La critique de l’anthroposophie (et non pas celle de la pédagogie Waldorf) apparaît comme l’agent central d’Ullrich. À l’occasion, il en appelle en partie aux formes foncièrement problématiques d’une pédagogie Waldorf sur-influencée par l’anthroposophie :

  • L’eurythmie est décrite comme une « forme artificielle élevée de danse spirituelle » (p.78). Comme démarcation au ballet, il formule avec suffisance : « Au lieu de cela les eurythmistes dansent des chorégraphies complexes, sur une langue pathétiquement déclamée ou une musique, sans contact corporel et dans des tuniques flottantes enveloppées de voiles avec un visage  presque immobile, lors desquelles ils accomplissent, face au public, des mouvements aussi enchevêtrés que mollement coulant avec leurs bras. » (p.77).
  • Les considérations végétales physionomiques, caractérisées ainsi par Ernt Michael Kranich (Kranich, 1986) sont vues comme un problème. Aux plantes particulières y sont attribuées des qualités d’âme : au crocus, la nostalgie, à l’anémone des bois [anémone Sylvie, ndt] l’étonnement, à l’iris le désir, à la campanule la foi, au colchique, la tristesse (voir, p.73).
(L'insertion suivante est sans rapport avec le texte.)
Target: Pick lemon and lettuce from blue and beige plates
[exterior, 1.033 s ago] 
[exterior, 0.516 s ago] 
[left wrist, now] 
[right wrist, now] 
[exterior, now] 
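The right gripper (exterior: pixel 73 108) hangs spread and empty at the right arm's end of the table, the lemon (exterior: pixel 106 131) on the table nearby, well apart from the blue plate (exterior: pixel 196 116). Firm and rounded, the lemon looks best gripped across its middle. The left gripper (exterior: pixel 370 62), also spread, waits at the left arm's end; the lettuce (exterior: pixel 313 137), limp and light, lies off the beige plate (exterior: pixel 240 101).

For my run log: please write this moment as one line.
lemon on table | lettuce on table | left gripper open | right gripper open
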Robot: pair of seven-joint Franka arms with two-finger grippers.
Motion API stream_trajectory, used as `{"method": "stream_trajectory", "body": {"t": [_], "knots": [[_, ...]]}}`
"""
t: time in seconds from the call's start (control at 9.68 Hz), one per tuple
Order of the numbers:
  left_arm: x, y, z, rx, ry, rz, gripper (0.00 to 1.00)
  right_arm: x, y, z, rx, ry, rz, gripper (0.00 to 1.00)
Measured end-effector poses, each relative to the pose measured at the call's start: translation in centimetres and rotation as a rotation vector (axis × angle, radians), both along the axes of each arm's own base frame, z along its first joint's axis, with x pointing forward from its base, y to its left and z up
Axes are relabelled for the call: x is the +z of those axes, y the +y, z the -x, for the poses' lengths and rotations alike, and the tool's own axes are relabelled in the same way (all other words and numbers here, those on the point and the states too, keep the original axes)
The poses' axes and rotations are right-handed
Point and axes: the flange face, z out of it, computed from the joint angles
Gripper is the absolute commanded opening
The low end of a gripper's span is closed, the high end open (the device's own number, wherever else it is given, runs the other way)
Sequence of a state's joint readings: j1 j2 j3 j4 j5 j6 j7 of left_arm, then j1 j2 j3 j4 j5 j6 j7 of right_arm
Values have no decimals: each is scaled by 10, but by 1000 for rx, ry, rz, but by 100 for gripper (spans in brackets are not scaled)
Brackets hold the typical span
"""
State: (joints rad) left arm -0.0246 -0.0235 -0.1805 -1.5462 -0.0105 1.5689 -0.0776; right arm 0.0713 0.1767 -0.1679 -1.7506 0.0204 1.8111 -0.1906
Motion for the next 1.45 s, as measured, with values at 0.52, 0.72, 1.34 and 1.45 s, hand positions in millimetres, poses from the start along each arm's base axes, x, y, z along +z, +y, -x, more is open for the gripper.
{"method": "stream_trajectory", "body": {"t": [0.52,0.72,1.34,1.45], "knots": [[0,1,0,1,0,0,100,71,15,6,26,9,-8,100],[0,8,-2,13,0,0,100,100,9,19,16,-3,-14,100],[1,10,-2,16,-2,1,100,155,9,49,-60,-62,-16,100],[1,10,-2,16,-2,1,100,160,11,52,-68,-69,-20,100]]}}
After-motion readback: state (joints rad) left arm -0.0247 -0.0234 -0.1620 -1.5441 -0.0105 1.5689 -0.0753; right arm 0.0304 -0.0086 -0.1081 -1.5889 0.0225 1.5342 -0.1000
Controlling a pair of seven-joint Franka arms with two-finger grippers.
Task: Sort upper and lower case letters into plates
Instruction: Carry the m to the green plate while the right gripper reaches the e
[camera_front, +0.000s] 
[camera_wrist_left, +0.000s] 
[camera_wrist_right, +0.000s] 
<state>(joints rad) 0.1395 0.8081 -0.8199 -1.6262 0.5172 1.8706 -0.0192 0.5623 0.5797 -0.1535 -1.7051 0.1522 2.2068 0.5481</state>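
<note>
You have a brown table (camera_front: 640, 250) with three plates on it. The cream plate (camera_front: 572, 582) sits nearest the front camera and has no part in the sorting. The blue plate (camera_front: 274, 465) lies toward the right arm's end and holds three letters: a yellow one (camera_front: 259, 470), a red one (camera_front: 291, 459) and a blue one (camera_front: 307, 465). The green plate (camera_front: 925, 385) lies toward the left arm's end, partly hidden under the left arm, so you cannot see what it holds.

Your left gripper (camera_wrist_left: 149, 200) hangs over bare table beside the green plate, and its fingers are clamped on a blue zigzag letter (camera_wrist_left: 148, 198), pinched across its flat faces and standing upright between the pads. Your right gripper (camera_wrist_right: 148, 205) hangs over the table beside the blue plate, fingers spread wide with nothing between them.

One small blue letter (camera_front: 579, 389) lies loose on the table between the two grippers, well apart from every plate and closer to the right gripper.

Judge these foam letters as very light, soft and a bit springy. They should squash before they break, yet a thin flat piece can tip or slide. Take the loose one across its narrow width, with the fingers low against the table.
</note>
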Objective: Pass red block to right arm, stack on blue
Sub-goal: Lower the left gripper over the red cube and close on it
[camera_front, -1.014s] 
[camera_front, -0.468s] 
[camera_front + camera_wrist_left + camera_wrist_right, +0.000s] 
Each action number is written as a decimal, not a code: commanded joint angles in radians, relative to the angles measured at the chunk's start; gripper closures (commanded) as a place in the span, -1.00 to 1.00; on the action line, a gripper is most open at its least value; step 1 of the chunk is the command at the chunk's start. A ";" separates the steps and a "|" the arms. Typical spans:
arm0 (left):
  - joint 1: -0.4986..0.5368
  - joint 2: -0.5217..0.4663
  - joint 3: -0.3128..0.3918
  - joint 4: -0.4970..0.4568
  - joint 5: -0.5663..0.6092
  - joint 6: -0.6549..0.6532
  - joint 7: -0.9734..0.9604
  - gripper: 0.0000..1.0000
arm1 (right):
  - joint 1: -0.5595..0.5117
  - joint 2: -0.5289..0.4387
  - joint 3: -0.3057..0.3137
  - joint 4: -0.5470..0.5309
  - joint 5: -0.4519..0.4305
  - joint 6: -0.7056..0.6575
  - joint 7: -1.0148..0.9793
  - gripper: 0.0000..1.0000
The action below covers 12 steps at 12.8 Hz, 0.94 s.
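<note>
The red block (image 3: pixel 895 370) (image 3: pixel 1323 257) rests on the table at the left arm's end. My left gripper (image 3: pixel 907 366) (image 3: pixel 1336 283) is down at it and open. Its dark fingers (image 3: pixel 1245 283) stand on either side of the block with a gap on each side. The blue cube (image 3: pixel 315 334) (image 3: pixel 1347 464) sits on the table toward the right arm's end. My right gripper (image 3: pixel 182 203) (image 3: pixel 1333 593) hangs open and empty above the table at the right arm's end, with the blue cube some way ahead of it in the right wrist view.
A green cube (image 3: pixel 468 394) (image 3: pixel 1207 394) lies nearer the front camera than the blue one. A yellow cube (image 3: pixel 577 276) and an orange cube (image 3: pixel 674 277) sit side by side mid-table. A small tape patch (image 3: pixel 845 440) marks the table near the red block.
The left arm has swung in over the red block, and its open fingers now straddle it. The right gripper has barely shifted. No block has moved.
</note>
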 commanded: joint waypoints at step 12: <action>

De tels repérages qui sont en soi des processus d’expérience esthétique agissent effectivement d’une manière manifeste dans la conception du monde, d’autant plus lorsqu’elles surgissent en tant que formes des enseignements de sciences naturelles. 
  • D’après Ullrich la relation de huit ans, entretenue par l’enseignant et sa classe d’élèves, trouve sa motivation dans le concept du Karma : « Pour ses résolutions, il (le maître de classe) a besoin d’un discernement dans le Karma des élèves et doit pour cette raison se relier aux élèves d’une manière particulièrement étroite au moyen de la méditation et d’autres pratiques cognitives. » (p.48) Le maître de classe est décrit comme un « monarque didactique pré-moderne » (p.46).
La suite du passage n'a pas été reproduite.